For the listing below, count the lines that contain "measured" and report only the number.
───── Source data ─────
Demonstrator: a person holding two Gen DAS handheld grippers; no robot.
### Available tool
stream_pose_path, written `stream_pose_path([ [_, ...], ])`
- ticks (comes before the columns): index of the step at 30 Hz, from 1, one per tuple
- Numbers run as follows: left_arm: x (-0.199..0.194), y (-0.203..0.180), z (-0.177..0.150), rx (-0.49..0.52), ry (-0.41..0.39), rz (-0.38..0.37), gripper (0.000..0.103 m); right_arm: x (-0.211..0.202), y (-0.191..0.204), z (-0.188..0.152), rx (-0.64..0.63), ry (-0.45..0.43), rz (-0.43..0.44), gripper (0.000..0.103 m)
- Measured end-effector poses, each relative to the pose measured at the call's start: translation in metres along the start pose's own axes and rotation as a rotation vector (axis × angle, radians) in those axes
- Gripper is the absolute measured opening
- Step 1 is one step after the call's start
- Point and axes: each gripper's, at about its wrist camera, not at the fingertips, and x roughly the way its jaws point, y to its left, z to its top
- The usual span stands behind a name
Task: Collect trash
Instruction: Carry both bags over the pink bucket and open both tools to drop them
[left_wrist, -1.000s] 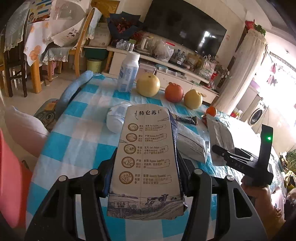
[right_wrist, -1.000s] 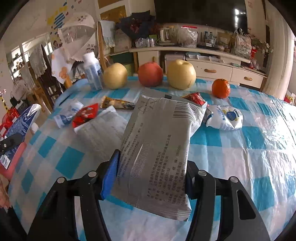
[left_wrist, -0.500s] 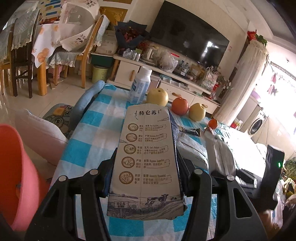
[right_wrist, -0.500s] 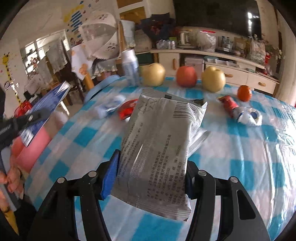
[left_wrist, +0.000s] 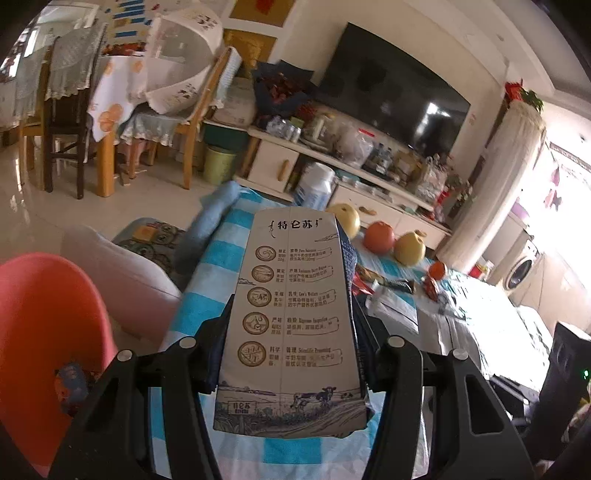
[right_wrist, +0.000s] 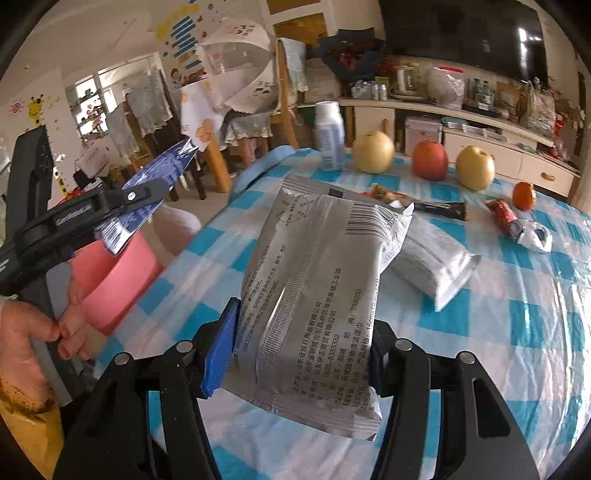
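My left gripper is shut on a flattened milk carton with brown print, held above the table's left edge, just right of a pink trash bin. In the right wrist view the carton hangs over the pink bin. My right gripper is shut on a silver foil wrapper held over the checked tablecloth. More trash lies on the table: a silver packet, a dark bar wrapper, a red wrapper and a crumpled white wrapper.
A white bottle, two pears, an apple and a tangerine stand along the table's far edge. A white cushion lies beside the bin. Chairs and a TV cabinet stand beyond.
Both grippers have swung left toward the table's left edge. The pink bin has come into view and grown larger. The carton now hangs over the bin. Both grips are unchanged.
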Motion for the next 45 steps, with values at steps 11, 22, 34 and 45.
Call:
stream_pose_path([
  [11,-0.041,0.076,0.017,-0.126,-0.074,0.144,0.056,0.011,0.083,0.010,-0.097,0.030,0.118,0.059],
  [22,-0.075,0.161,0.020,-0.294,-0.114,0.300,0.056,0.042,0.182,0.043,-0.235,0.052,0.270,0.059],
  [34,-0.084,0.212,0.016,-0.409,-0.083,0.442,0.076,0.116,0.269,0.066,-0.315,0.126,0.349,0.074],
  [45,-0.090,0.208,0.017,-0.375,-0.148,0.489,0.088,0.111,0.232,0.056,-0.208,0.095,0.267,0.085],
])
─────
### The answer:
2